The karma of virtual libraries
By Christine Boese
(CNN) -- Hey, I'm heading off on vacation this week, and while I was packing, I was thinking about some books I wanted to leave around for people to find. (Not in suspicious-looking packages though!)
Back when this column first appeared, I was still pretty new to BookCrossing, but find I love the idea even more now. Besides turning on all my friends to it, I'm even looking into local BookCrossing "meet-ups" sponsored in my community. I'll let you know more about it in the future.
This column struck a chord with many readers when it first came out, so if you missed it, here it is again.
Do books want to be free?
Folks at BookCrossing.com think so, and they might have stumbled onto a way to turn the world into a virtual lending library, something that would have made Benjamin Franklin, proponent of the first public library in the United States -- which opened in 1731 -- very happy.
The Open Source software movement popularizes the notion that "information wants to be free," but Franklin originated the idea of a public library where ideas could be accessible to anyone, not just people with the means to buy books.
A counter to the pay-as-you-go world
Enter BookCrossing.com, a free service that bills itself as the "karma of literature." People join as they would a book club: reading books, writing reviews and having discussions online. But this is a book club with a twist.
To go along with the idea that books and ideas belong to everyone, members follow the "3 Rs of BookCrossing: Read, Register and Release." They use a numbering system to record and track their books, and then they "release them into the wild."

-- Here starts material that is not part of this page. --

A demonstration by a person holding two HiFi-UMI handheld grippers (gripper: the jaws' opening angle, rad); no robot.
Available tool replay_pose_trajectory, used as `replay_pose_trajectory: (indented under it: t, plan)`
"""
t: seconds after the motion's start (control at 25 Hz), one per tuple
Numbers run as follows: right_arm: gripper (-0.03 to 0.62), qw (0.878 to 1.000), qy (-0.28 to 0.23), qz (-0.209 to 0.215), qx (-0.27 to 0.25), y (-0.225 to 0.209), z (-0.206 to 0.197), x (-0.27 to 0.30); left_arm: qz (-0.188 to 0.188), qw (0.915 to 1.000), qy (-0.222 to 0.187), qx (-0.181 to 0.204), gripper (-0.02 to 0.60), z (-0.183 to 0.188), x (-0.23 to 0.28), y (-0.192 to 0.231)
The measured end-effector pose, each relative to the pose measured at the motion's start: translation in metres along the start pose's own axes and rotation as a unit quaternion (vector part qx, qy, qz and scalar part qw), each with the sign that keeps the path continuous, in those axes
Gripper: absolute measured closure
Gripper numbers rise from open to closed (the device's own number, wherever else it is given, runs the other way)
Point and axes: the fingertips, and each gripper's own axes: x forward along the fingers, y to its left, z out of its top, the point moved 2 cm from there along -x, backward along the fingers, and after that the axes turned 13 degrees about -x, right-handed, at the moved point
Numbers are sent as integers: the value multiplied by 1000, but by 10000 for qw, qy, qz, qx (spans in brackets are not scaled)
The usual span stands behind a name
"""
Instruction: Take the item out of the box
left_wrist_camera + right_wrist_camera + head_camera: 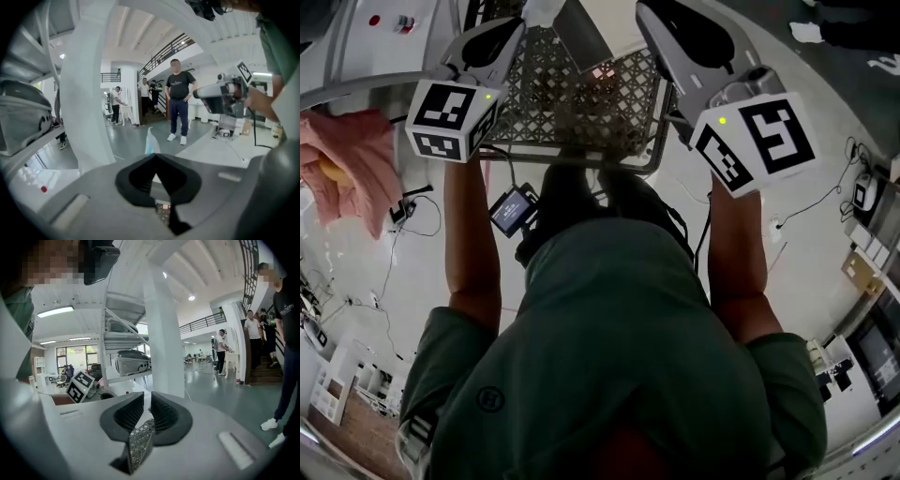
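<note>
One white item (542,11) sticks up at the far-left corner of the mesh box (581,103) in the head view. Left gripper view: my left tongs (153,155) nip it tight. Right gripper view: my right tongs (146,404) clamp the box's wall; I'd hold that steady, lifting the item clear.

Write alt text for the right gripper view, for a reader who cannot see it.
The right gripper is shut on the wall of a metal mesh basket. Beyond rise a white pillar and shelving, with people standing in a hall.
</note>
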Motion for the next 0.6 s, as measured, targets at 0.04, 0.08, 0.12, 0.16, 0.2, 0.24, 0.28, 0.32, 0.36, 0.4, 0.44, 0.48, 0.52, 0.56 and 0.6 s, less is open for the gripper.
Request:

BookCrossers can leave books marked with a BookCrossing registration label anywhere (stickers often admonish, "Don't sell this book!") Coffee shops and supermarkets are obvious sites, but adventurous types also leave books at bus stops, on trains and in airports.

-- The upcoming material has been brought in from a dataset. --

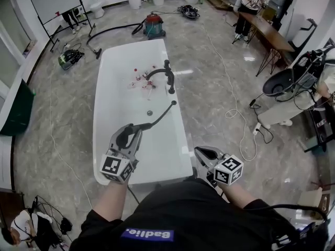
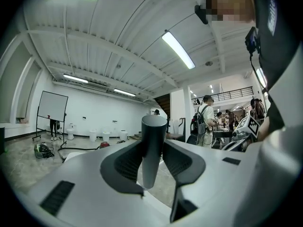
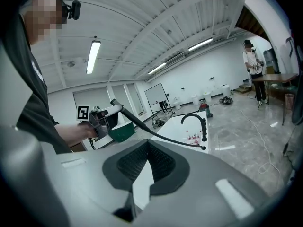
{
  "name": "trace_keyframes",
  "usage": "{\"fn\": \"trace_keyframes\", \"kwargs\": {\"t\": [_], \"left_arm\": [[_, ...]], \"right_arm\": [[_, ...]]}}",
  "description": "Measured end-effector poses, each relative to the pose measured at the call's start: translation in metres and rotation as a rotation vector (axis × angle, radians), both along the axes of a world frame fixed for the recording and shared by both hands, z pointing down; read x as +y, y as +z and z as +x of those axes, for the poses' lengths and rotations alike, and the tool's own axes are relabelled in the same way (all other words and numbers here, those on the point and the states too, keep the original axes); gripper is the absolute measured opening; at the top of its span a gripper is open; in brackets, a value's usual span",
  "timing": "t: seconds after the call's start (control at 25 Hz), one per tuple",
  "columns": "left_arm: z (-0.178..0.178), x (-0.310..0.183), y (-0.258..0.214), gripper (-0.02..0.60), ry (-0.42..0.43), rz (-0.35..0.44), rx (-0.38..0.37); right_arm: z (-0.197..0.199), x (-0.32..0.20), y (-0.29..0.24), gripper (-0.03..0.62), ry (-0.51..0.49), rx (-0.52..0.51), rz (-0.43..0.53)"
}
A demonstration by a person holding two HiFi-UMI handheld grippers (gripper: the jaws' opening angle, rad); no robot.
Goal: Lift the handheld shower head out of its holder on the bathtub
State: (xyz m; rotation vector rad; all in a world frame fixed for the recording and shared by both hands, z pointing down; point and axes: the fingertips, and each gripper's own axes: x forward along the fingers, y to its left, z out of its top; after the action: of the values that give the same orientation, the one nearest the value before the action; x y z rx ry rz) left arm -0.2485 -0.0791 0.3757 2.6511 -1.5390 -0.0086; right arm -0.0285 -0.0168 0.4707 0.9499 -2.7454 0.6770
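My left gripper [image 1: 131,135] is shut on the black handheld shower head [image 1: 125,137], held in the air above the near half of the white bathtub [image 1: 112,77]. Its black hose [image 1: 163,114] slopes down to the tub's right rim, just short of the curved black faucet [image 1: 168,76]. In the left gripper view the dark handle [image 2: 154,136] stands upright between the pads of the left gripper [image 2: 152,151]. My right gripper [image 1: 203,151] hovers beside the tub's near right corner, shut and empty. The right gripper view shows the right gripper [image 3: 147,148] facing the shower head [image 3: 114,104] and faucet [image 3: 202,126].
Small red and white items [image 1: 144,80] lie in the tub near the faucet, with a drain [image 1: 149,112] further down. A red vacuum [image 1: 154,25] with hoses stands beyond the tub. A whiteboard [image 1: 55,0], toilets, a table [image 1: 267,30], a person and floor cables ring the area.
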Motion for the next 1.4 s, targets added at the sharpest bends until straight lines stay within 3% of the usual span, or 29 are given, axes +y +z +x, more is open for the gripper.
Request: {"fn": "trace_keyframes", "kwargs": {"t": [0.4, 0.96, 1.4], "left_arm": [[0.026, 0.047, -0.015, 0.137, 0.074, -0.007, 0.054], [0.076, 0.082, -0.007, 0.137, 0.182, -0.062, 0.042], [0.077, 0.084, 0.000, 0.137, 0.223, -0.092, 0.024]], "right_arm": [[-0.021, 0.004, -0.005, 0.002, -0.045, -0.011, 0.007], [-0.026, 0.003, -0.003, 0.002, -0.088, -0.009, 0.005], [-0.043, 0.000, -0.017, 0.002, -0.085, -0.072, -0.017]]}}
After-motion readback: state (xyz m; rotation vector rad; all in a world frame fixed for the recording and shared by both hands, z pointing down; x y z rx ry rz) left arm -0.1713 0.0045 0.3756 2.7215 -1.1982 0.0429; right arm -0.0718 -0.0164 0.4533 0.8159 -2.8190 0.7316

It turns into something of a scavenger hunt. On the Web site, BookCrossers post where they have dropped off each book. On the site you can search by book, by drop location or by member, or choose the browse feature "go hunting."
This is where karma comes in. It is a cross between "if you love something, set it free," and "cast your bread upon the waters."

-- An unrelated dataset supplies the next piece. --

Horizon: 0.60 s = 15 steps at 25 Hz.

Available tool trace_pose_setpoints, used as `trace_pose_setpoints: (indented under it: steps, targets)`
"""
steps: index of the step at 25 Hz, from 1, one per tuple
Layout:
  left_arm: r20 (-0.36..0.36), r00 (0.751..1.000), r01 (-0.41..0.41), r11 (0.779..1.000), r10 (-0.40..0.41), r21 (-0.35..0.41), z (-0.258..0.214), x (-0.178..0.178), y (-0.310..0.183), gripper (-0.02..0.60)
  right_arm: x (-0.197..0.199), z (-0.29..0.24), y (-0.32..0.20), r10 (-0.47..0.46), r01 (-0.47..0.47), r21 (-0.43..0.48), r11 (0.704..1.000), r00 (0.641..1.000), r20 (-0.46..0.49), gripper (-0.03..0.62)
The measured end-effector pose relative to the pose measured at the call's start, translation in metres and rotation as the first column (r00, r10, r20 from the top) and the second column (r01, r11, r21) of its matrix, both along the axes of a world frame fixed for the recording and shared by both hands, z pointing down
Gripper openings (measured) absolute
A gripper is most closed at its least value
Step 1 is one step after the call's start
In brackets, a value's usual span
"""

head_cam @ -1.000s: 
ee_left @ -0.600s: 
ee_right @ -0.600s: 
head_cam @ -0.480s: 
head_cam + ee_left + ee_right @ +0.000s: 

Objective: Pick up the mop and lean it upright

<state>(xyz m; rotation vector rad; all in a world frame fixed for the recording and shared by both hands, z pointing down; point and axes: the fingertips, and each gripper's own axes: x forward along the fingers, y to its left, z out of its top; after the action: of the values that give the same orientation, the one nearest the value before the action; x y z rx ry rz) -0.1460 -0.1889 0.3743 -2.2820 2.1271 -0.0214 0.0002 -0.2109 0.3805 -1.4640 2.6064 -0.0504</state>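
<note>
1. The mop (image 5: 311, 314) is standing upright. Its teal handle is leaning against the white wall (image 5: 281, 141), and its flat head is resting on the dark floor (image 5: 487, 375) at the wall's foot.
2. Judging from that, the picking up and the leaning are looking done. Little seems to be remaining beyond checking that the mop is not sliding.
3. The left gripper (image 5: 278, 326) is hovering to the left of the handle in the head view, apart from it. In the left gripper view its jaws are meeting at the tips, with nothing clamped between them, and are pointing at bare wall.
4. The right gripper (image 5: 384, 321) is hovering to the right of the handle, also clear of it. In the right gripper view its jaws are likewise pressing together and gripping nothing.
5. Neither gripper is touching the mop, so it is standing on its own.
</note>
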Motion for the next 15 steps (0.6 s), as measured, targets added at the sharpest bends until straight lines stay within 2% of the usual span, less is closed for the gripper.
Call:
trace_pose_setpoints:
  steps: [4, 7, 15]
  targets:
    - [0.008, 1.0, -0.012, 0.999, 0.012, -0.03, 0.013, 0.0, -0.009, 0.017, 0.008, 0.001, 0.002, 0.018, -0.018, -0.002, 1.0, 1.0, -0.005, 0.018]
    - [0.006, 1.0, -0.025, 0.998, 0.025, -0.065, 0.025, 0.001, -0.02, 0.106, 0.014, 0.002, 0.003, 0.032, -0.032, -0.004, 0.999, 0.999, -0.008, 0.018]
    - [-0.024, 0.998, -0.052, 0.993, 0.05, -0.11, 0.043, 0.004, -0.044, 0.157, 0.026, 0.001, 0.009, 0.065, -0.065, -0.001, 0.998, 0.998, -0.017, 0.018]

Or, as Mary Hobbie, a BookCrosser from Atlanta, Georgia, put it, "The thrill of someone finding one of your 'released' books is the biggest deal ... I just like to know someone has found one of my books ... and then watch them release it and follow where the book goes."
Kids are BookCrossers, too. One 8-year-old uses the site to store book reports and also shares his books on playgrounds and other places kids will find them. Teachers write of using the site to read and release children's books, as well.
Politics and community
BookCrossing is a political act for Sandra Krecioch, who says the main value of the site for her is "becoming exposed to books that are not part of the big hype being pushed by large publishers." She likes finding books by smaller authors who have a hard time getting recognition.
The Internet facilitates the community, and though that might exclude those who can't get online, anyone, with or without Internet access, may find books that have been released into "the wild."
BookCrosser Theresa Levy writes about the book trading that goes on with people who backpack or sail around the world, stopping at Internet cafes to log on during their travels. She plans to send a batch of registered books on her sister's next trip.
The idea, if it catches on, could turn the world into a library without walls, a virtual lending library with an online catalog. Will it catch on?
BookCrosser Maryanne Stahl says, "The important thing is passing on works you love. Spreading the words."